The acidification process imparted by ensiling tissue is not likely conducive to the stability of all proteins and seems to degrade the majority of plant proteins present in the tissue. However, GRFT and TMV coat protein were both stable through the process, but they both have pIs below 5.5. Interestingly, TMV has been explored as an antigen carrier in many subunit vaccines and may be another target for silage storage (Mallajosyula et al., 2014; Banik et al., 2015; McCormick et al., 2018). In the future we will evaluate the infectivity of TMV and the stability of the virion to better understand if it would be suitable for antigen presentation.

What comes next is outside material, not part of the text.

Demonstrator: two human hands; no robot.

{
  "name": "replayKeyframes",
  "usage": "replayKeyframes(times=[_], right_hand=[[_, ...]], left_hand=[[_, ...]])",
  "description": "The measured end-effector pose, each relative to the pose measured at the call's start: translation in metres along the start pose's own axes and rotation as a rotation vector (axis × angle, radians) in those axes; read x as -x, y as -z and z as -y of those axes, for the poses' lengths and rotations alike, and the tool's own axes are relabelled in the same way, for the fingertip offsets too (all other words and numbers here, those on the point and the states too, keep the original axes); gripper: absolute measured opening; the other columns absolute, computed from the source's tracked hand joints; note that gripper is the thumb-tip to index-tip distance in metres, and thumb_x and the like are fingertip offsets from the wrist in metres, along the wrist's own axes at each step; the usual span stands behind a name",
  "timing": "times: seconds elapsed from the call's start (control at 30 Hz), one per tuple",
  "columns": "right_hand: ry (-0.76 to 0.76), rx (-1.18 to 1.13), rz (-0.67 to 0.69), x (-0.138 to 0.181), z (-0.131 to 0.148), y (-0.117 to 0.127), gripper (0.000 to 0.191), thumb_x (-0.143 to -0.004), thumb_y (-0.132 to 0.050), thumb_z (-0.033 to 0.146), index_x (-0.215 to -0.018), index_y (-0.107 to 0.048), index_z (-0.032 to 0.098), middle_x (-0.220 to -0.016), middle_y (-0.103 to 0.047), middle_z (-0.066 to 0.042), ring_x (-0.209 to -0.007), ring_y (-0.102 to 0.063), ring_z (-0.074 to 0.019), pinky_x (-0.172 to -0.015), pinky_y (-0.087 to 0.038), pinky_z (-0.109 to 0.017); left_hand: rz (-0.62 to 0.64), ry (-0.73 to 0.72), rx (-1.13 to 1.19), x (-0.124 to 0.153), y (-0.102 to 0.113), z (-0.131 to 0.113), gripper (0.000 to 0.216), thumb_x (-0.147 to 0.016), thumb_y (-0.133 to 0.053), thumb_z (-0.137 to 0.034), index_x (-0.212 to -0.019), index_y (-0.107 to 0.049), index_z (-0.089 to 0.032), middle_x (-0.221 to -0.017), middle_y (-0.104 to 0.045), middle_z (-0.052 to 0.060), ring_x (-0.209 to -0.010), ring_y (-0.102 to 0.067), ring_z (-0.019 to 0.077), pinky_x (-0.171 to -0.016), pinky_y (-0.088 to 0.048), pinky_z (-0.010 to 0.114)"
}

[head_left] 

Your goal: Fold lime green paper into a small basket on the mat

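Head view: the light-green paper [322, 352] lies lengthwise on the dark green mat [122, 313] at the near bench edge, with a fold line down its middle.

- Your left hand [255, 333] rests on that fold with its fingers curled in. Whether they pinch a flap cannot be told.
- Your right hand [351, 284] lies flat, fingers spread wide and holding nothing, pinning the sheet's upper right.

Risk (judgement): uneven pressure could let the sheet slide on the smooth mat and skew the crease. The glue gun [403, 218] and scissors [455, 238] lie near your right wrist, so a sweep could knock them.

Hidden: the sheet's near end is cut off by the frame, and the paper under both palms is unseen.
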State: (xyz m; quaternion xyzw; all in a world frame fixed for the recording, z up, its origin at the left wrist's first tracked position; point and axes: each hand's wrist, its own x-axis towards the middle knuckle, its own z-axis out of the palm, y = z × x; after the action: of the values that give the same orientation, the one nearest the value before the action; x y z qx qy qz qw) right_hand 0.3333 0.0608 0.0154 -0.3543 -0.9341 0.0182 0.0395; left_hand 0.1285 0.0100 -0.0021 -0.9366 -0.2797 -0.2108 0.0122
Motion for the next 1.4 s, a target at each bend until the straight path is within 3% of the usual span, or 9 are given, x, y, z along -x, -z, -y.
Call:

This study confirms previous reports on the viability of N. excelsiana as a plant expression host (Pogue et al., 2010; Shamloul et al., 2014) and is the first report of GRFT being expressed in N. excelsiana. The data reported here necessitates evaluation in the context of outdoor pharming with a technoeconomic analyses as the primary metric to determine viability. The data support silage as a viable and scalable method to store GRFT for long-term needs. The recovery led to a high yield of GRFT, and methods for storing the silage can be optimized using our study findings. Utilizing silage allows for ease of transportation and storage, as silage is extremely stable and requires relatively small amounts of space relative to the yield. The study may be applied in whole with N. excelsiana expression supported by ensiling techniques or may be more useful independently, with the ensile process used with N. benthamiana. Our preliminary evaluation of ensiling N. benthamiana has resulted in similar positive outcomes. In conclusion, this study showed that growing GRFT expressed in N. excelsiana at an agricultural scale and ensiled for storage is a method that needs to be explored for cost and simplicity advantages to help understand the processes potential.

Data Availability Statement

The datasets generated for this study are available on request to the corresponding author.

Author Contributions

JC performed the griffithsin analytical experiments and data analysis. RM ensiled the plant material and provided guidance on the scalability of silage. PE drafted the manuscript. KP provided scientific guidance on griffithsin and plant viral vectors. JF directed the experiments, performed data analysis, and drafted parts of the manuscript. All authors reviewed and provided corrections to the manuscript.

Conflict of Interest

KP and JF are founders of GROW Biomedicine, LLC that is exploring commercialization of griffithsin technologies. The remaining authors declare that the research was conducted in the absence of any commercial or financial relationships that could be construed as a potential conflict of interest.